WHAT IS BEING ASKED: Look through the data below and extract, unchanged, the lines from the one that contains "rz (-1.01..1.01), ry" to the one that contains "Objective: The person", both included.

Data records
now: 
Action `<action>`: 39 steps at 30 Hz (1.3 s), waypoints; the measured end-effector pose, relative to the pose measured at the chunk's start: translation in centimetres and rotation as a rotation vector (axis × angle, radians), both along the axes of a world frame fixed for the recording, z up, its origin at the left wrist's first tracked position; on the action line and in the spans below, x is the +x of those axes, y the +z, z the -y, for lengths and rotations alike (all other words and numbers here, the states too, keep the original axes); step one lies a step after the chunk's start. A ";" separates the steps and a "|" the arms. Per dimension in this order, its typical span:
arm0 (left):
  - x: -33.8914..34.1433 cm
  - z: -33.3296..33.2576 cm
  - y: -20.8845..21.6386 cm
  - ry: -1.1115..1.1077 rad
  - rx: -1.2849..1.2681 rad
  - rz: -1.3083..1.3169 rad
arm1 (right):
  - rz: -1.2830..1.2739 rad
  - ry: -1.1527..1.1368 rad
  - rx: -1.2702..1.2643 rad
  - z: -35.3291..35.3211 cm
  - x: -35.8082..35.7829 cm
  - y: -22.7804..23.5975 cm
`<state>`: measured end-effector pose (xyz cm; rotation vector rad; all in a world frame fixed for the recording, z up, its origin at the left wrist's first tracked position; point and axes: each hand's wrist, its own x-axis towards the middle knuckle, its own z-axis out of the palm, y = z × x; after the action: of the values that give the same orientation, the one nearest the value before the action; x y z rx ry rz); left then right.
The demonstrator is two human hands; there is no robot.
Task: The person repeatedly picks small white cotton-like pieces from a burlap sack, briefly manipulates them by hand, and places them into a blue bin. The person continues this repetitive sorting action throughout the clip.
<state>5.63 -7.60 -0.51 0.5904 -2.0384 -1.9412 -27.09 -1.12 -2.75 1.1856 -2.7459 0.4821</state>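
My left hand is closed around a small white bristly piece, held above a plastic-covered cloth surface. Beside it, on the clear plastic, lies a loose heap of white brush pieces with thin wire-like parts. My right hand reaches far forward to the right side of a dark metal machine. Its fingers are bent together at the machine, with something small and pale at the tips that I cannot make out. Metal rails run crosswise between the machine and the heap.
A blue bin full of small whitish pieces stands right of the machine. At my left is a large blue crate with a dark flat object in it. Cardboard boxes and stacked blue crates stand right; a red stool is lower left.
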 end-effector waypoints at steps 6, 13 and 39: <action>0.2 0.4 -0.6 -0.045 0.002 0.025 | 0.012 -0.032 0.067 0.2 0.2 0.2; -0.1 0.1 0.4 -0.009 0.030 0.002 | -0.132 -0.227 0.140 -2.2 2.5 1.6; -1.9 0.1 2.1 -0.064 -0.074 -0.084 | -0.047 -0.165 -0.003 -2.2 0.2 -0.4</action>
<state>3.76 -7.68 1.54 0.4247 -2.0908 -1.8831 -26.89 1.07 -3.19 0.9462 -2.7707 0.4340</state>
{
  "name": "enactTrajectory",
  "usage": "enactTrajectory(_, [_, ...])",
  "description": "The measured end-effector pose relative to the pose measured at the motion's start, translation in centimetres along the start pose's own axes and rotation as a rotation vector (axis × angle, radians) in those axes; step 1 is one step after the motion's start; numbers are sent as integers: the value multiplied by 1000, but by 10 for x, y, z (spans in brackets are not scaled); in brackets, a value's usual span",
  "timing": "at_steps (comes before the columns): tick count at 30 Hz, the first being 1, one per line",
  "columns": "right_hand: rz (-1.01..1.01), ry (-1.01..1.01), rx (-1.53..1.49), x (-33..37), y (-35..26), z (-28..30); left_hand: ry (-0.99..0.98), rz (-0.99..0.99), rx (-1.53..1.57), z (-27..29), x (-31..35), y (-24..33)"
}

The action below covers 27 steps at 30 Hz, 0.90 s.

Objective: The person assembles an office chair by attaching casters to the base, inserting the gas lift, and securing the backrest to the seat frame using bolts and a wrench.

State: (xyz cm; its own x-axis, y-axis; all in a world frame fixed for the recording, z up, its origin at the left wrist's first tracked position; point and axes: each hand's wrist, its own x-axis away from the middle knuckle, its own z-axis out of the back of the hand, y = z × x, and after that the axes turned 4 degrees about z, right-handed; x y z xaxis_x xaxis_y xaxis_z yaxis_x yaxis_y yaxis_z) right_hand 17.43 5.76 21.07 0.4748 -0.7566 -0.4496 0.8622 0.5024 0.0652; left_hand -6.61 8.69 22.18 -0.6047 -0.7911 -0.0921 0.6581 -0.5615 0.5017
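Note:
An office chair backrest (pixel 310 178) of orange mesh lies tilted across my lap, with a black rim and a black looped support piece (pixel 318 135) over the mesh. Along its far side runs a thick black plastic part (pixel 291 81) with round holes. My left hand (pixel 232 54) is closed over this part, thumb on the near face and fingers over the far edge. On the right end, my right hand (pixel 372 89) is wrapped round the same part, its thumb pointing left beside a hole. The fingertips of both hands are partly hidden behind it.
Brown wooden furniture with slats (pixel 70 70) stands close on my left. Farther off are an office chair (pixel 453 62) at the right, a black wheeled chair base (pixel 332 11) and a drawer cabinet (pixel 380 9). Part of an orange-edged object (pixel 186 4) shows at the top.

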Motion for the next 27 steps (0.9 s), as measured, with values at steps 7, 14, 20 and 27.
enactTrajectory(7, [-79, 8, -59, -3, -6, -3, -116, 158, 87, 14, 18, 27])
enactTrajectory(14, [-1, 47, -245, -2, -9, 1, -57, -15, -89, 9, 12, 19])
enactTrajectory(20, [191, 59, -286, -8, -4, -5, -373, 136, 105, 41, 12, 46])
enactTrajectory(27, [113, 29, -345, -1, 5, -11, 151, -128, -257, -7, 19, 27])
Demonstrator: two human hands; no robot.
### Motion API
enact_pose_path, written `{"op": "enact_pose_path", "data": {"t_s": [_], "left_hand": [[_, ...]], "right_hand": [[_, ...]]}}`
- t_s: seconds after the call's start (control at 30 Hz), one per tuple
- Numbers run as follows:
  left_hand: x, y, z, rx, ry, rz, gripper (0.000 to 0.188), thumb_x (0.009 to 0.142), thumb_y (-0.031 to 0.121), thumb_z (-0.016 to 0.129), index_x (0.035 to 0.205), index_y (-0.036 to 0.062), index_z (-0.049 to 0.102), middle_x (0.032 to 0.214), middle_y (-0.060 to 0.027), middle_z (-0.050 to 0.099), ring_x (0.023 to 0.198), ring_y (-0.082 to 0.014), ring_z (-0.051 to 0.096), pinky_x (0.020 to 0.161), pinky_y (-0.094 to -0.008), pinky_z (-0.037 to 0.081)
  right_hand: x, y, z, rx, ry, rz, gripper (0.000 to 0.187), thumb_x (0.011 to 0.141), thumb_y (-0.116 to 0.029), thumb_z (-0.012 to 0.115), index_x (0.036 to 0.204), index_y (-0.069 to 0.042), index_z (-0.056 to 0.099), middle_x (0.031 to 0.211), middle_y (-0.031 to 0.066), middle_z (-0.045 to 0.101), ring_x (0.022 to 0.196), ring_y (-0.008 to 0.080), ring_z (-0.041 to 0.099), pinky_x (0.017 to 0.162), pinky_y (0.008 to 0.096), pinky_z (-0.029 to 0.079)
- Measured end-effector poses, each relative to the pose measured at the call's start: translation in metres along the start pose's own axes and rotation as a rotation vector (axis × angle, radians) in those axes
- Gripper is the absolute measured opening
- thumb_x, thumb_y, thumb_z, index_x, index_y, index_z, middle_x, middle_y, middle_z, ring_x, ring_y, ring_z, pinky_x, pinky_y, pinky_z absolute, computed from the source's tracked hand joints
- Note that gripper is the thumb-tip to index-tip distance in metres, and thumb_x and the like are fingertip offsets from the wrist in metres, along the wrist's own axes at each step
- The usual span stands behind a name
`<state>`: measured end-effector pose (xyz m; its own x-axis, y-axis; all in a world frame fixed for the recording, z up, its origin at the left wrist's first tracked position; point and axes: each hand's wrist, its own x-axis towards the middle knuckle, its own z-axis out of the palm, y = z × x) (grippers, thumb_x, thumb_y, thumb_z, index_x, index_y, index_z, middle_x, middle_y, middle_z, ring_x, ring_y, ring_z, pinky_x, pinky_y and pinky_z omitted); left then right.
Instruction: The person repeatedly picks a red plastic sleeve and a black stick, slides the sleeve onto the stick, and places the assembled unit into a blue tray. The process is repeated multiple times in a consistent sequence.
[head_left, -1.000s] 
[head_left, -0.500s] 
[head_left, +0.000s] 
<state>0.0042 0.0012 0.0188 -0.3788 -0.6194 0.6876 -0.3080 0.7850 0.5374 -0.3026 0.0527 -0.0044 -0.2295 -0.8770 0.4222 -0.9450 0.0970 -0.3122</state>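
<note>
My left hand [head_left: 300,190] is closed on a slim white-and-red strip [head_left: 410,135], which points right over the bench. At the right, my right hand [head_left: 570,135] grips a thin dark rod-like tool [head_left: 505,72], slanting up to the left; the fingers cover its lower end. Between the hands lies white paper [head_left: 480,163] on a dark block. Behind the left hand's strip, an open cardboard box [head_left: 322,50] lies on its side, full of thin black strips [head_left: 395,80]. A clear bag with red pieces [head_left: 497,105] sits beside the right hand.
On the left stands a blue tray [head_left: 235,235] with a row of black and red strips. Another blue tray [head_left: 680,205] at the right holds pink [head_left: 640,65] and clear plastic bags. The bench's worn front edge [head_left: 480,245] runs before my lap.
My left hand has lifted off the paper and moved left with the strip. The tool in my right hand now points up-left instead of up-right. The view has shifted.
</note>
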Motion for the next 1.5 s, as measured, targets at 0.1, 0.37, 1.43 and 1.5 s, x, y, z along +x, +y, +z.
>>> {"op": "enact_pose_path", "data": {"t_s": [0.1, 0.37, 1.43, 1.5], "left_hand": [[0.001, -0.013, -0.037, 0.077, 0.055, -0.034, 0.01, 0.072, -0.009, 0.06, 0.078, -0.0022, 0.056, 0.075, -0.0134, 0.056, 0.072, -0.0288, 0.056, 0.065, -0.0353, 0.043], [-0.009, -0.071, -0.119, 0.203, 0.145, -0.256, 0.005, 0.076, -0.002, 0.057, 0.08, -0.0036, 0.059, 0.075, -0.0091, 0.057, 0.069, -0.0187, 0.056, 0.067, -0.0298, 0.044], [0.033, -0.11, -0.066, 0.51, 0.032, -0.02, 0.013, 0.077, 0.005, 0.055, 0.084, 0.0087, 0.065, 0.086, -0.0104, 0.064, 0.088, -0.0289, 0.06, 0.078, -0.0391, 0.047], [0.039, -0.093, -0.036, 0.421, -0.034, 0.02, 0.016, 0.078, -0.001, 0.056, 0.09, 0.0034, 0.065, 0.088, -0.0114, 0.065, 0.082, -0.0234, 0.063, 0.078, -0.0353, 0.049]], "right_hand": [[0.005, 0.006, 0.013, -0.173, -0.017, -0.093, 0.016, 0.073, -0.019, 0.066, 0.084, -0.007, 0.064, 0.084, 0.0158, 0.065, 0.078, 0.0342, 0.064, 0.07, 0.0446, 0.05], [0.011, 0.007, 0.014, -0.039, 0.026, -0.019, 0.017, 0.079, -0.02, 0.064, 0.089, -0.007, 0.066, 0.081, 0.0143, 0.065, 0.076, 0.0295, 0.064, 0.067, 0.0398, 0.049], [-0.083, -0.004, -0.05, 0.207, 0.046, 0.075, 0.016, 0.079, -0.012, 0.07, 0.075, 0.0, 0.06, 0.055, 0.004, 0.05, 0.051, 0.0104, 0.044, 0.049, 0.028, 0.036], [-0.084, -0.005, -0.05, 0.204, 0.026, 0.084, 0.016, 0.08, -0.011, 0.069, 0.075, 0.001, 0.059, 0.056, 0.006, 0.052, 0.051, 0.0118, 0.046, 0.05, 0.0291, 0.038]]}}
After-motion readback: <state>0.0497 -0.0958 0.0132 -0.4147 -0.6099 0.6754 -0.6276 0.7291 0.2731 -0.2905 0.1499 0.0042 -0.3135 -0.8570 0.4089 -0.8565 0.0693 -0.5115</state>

RESPONSE FOR THIS EXERCISE:
  "columns": "right_hand: rz (-1.01..1.01), ry (-1.01..1.01), rx (-1.53..1.49), x (-33..37), y (-35..26), z (-28..30); left_hand: ry (-0.99..0.98), rz (-0.99..0.99), rx (-1.53..1.57), z (-27..29), x (-31..35), y (-24..33)"
}

The action below covers 27 steps at 30 Hz, 0.90 s.

Objective: The person assembles an office chair by attaching casters to the base, inserting the gas lift, and securing the backrest to the seat frame using bolts and a wrench.

Nothing else remains in this exercise.